▶ _Assigned task_:
Examine the listing below and state how many of its lines contain the word "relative". Write only the number.

==========

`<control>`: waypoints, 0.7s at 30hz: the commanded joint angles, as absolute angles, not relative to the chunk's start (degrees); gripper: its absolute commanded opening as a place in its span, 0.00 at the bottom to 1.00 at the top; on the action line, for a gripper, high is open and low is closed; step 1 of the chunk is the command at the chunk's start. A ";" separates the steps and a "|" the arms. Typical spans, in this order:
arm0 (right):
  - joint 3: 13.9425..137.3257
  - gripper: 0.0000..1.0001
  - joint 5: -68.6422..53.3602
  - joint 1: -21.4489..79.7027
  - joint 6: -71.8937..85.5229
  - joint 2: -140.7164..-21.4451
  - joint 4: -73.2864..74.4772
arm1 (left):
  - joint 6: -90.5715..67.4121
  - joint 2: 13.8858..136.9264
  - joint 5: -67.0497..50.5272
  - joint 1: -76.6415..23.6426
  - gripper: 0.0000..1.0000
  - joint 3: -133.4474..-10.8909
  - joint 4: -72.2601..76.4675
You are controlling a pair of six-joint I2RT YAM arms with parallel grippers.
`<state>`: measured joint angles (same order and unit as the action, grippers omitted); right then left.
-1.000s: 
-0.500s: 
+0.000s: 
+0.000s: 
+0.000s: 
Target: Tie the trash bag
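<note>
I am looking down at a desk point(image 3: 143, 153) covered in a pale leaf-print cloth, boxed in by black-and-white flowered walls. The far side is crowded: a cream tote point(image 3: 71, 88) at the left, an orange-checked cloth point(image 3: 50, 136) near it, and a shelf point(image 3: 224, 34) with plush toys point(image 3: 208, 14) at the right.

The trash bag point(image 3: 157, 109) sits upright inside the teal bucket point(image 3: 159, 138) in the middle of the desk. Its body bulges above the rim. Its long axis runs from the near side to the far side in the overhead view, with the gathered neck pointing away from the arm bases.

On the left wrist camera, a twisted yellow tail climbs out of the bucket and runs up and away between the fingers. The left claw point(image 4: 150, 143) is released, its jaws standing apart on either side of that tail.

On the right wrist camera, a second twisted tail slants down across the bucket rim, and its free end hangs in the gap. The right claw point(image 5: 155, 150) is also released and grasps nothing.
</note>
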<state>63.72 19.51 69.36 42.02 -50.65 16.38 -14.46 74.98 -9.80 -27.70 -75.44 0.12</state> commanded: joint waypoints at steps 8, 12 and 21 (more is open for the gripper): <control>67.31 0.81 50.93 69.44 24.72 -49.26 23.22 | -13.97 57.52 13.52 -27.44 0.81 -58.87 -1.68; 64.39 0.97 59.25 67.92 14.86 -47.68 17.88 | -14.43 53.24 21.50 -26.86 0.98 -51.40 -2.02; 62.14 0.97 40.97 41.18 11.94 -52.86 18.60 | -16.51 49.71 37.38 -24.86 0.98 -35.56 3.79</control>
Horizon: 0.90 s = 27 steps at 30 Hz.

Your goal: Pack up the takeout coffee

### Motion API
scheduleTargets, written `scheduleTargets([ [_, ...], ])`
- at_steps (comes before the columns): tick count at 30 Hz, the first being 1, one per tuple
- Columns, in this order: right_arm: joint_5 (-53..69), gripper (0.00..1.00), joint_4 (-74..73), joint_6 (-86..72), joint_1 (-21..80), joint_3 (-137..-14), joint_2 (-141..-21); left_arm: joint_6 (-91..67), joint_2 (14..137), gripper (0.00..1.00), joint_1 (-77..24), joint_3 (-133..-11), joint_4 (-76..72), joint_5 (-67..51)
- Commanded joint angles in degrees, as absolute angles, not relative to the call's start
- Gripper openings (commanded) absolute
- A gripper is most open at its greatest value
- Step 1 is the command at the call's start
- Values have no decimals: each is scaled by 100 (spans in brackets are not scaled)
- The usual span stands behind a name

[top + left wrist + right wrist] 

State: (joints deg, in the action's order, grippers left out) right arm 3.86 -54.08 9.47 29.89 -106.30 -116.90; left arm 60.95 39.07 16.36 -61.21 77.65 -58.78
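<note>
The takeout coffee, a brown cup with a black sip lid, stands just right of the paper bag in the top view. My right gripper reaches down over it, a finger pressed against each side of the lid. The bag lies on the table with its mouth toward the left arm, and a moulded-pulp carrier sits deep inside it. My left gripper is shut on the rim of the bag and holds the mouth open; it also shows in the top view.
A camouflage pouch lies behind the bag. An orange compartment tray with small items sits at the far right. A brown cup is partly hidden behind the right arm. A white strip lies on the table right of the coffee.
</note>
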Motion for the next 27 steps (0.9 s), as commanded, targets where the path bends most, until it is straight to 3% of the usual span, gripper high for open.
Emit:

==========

▶ _Exercise result_:
2